Statistical Analysis

To explore the relationship between WFHD and various sociodemographic and health characteristics, we categorized participants into tertiles based on their WFHD scores, with an additional “none” group for those without a FH of SUPs. We analyzed these groups on a range of sociodemographic variables and displayed the total sample size, group sizes, and the percentage distribution of each characteristic within each group (Table 1). Specifically, we compared sex, age, race/ethnicity, sexual orientation, religious affiliation, educational attainment, income, rurality, and Census region across the WFHD groups to identify significant patterns associated with differing levels of familial SUPs. We conducted Chi-square tests to compare distributions of categorical variables across WFHD tertiles, ANOVA tests for normally distributed continuous variables, and Kruskal–Wallis tests for continuous variables that were not normally distributed.

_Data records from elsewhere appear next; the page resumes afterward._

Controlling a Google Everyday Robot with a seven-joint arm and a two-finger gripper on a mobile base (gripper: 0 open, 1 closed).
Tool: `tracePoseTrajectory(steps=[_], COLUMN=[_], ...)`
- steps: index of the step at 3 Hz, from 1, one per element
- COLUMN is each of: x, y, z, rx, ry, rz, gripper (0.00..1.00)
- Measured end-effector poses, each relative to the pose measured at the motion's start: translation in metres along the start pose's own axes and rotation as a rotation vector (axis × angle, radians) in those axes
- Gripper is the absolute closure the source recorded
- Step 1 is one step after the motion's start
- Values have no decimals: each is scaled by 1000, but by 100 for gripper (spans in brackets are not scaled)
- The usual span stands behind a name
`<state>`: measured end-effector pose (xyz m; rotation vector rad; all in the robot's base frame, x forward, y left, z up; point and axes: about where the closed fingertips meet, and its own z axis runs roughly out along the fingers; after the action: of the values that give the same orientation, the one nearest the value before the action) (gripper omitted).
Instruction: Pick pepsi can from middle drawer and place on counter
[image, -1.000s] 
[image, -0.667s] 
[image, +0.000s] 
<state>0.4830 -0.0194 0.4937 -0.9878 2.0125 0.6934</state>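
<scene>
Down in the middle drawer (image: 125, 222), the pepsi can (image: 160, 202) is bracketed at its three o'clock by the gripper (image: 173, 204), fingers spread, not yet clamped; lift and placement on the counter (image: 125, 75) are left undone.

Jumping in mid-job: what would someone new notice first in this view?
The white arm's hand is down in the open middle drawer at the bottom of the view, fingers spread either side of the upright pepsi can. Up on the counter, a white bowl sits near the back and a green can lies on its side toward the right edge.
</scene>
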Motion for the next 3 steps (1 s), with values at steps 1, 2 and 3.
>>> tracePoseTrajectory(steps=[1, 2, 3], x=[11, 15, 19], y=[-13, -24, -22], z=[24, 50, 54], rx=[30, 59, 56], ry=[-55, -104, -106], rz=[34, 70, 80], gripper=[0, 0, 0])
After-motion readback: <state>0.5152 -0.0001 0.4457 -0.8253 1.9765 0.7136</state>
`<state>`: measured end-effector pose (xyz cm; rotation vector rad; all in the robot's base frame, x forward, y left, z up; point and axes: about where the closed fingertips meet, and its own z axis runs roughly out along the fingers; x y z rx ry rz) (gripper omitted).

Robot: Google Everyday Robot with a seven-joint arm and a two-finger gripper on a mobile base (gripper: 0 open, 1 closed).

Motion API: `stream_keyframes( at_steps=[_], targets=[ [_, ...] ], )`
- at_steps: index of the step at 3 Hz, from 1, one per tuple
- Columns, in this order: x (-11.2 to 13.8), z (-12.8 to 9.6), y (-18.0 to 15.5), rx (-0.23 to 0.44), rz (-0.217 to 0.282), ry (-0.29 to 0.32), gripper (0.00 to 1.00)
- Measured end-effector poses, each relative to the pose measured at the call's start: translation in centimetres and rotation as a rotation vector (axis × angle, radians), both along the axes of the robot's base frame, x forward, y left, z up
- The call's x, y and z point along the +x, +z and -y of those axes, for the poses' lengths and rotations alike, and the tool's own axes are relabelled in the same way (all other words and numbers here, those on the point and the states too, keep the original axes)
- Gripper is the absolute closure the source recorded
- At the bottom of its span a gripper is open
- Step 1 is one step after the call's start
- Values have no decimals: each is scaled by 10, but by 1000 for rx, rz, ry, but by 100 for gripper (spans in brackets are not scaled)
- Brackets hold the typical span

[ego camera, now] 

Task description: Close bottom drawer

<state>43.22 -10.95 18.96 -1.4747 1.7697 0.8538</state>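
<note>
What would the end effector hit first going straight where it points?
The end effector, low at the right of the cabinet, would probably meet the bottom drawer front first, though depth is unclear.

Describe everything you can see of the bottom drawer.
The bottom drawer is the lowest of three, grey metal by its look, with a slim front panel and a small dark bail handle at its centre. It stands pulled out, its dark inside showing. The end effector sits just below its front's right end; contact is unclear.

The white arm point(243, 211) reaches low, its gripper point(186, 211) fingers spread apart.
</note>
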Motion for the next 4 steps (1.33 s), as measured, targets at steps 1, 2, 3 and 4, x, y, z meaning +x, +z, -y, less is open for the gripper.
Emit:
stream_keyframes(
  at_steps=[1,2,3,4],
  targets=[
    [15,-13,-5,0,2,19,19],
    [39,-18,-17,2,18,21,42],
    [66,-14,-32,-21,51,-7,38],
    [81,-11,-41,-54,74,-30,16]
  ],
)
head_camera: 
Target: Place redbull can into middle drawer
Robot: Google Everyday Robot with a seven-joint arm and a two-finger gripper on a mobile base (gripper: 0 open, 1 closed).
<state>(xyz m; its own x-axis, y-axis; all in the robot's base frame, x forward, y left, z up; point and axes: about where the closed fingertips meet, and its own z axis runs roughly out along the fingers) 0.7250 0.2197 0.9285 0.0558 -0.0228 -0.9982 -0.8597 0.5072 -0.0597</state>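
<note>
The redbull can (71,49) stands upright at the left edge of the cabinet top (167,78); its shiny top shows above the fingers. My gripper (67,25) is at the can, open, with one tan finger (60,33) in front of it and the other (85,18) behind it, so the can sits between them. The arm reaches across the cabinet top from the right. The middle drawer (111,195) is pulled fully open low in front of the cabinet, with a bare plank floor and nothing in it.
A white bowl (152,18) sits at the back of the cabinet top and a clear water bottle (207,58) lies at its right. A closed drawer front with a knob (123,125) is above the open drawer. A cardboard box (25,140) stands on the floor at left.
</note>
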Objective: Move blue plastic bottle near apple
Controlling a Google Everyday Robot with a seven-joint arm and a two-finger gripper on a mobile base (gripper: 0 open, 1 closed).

Table 1 Descriptive Statistics Comparing NESARC-III Participant Sociodemographic and Health Characteristics Between WFHD Categories

Linear regression models examined relationships between WFHD, age at onset, and duration of substance use, controlling for potential confounding variables. Logistic regression tested WFHD’s relationship with dichotomous outcomes, including early onset (<18 years) and long-term use (>5 years, >10 years, over half of current age). A Kaplan-Meier survival analysis assessed escalation periods (time from first alcohol use to peak use). WFHD categories (None, Tertiles 1–3) were compared using survival curves and Log rank tests to evaluate whether higher WFHD predicted shorter escalation periods.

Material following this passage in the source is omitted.